WORK TO BE COMPLETED: Word for word, restate the lines of the listing below from the line with "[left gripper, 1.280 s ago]" through the line with "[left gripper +", and do not include the pictures.

EXTRACTED DATA:
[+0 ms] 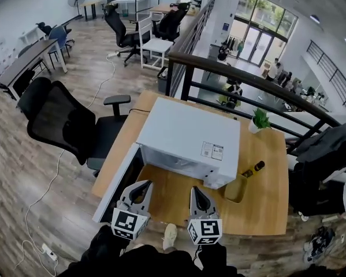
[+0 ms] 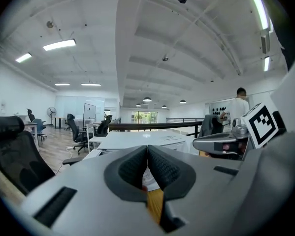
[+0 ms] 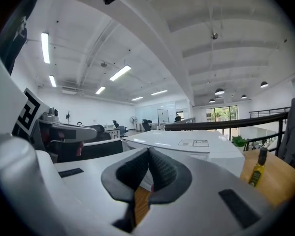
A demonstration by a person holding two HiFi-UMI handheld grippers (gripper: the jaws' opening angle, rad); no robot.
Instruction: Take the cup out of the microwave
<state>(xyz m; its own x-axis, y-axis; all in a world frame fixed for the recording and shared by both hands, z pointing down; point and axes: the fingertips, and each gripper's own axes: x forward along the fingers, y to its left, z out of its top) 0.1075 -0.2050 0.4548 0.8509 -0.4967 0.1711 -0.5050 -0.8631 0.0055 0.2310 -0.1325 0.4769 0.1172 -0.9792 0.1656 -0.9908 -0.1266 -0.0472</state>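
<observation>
A white microwave [image 1: 187, 134] stands on the wooden table [image 1: 265, 206] with its door [image 1: 119, 184] swung open to the left. The cavity [image 1: 170, 160] looks pale from above and I cannot make out a cup inside it. My left gripper [image 1: 140, 185] hovers at the table's near edge in front of the open door, jaws shut with nothing between them. My right gripper [image 1: 196, 190] is beside it, in front of the microwave's right half, shut and empty too. The left gripper [image 2: 147, 150] and the right gripper [image 3: 148, 152] each show their pads pressed together, pointing at the microwave [image 3: 186, 144].
A tan container [image 1: 236, 188] and a dark bottle with a yellow label [image 1: 254, 169] stand right of the microwave, the bottle [image 3: 258, 167] also in the right gripper view. A small potted plant [image 1: 259, 120] sits at the table's back. A black office chair [image 1: 63, 123] is left; a railing [image 1: 248, 82] runs behind.
</observation>
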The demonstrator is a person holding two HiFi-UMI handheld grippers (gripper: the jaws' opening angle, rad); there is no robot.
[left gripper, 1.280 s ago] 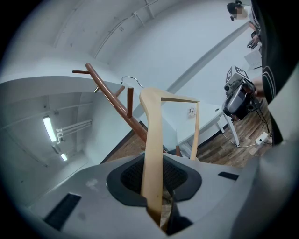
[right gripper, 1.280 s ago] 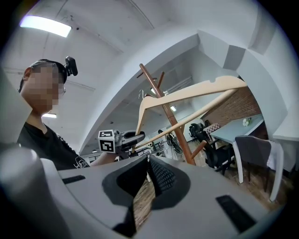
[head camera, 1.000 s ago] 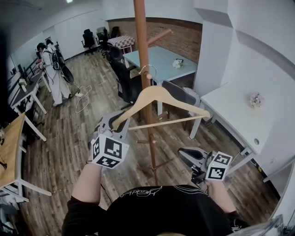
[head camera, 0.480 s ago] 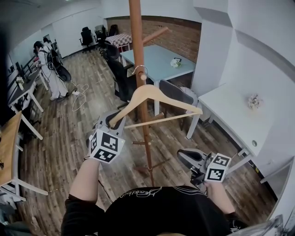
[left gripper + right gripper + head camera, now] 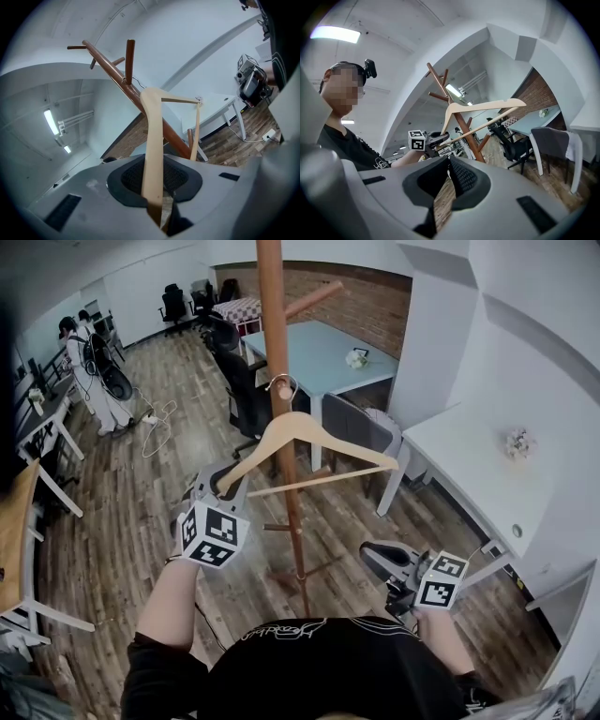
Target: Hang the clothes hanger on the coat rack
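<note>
The left gripper (image 5: pixel 222 488), at left of centre in the head view, has its jaws closed a small way apart on the lower left end of the wooden clothes hanger (image 5: pixel 314 439); the left gripper view shows the pale arm pinched between the pads. The hanger slants up to the right, and its wire hook (image 5: pixel 280 385) sits against the pole of the brown coat rack (image 5: pixel 274 334), beside a short peg. Whether the hook bears on that peg cannot be told. The right gripper (image 5: pixel 377 555), at lower right, has its jaws drawn together on nothing, well apart from the hanger. Behind the rack stand a black office chair (image 5: pixel 242 390), a pale blue table (image 5: pixel 319 348) and a grey chair (image 5: pixel 354 430). A white desk (image 5: pixel 469 470) lies at right. A person (image 5: pixel 94 381) stands at upper left.
</note>
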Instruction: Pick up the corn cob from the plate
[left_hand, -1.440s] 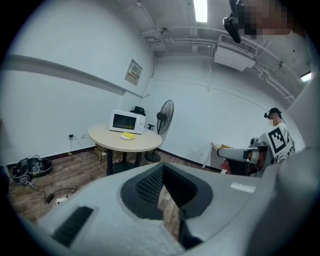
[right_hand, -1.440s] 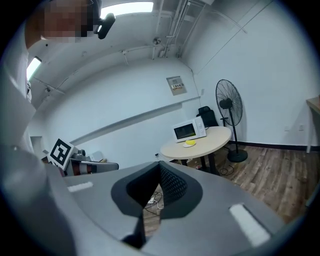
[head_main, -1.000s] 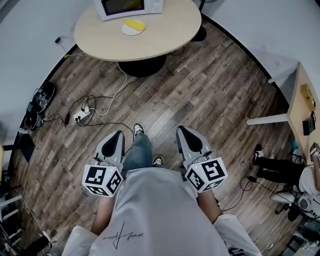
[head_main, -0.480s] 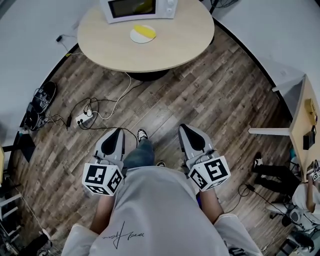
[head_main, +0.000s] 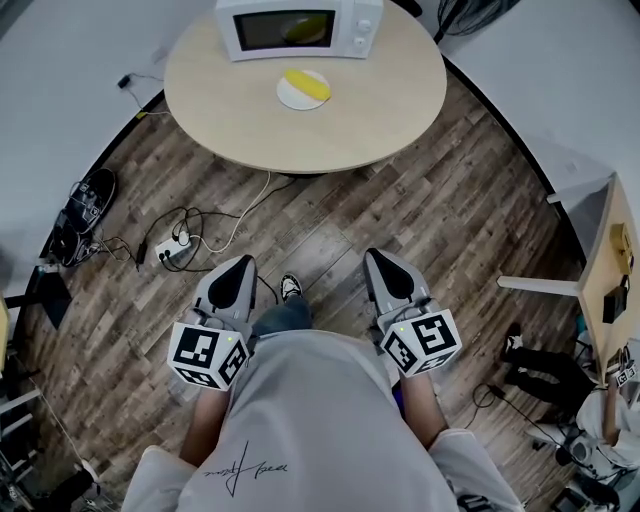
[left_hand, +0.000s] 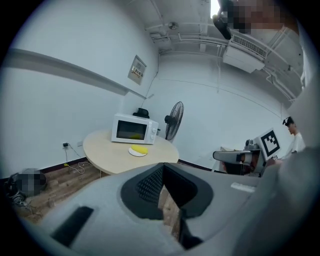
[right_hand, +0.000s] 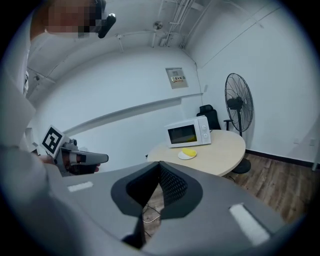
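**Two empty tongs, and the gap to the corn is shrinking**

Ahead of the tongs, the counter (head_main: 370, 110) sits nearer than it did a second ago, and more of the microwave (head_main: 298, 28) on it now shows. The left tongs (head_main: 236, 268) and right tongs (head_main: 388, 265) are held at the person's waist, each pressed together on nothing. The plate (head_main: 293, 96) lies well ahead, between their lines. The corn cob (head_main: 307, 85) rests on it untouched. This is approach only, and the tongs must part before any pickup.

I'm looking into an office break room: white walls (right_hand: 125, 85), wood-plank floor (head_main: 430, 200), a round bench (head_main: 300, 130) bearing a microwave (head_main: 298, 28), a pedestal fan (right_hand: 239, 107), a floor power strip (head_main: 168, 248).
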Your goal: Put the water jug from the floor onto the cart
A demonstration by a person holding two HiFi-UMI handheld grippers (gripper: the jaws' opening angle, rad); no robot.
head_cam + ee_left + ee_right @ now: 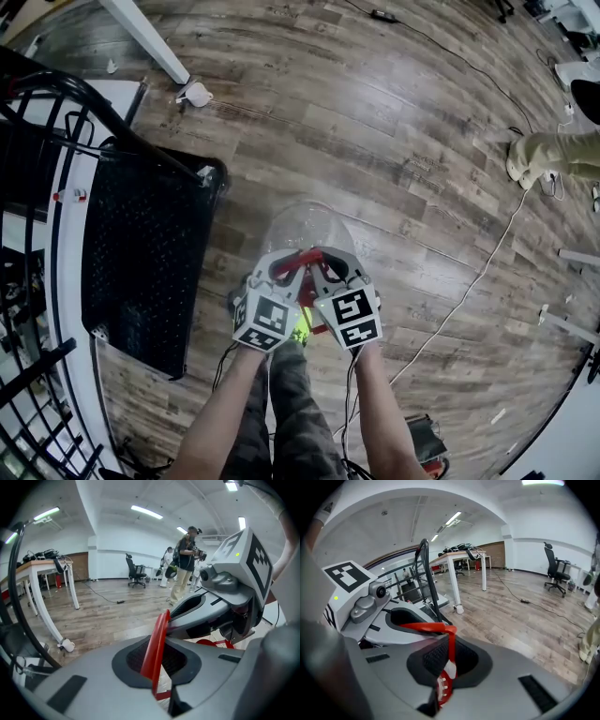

SOLUTION TO THIS TASK:
[left gripper, 1.280 s ago] 
[right gripper, 1.280 s ago] 
[head camera, 1.000 s ago] 
[head camera, 0.480 s ago] 
[left gripper + right gripper + head camera, now] 

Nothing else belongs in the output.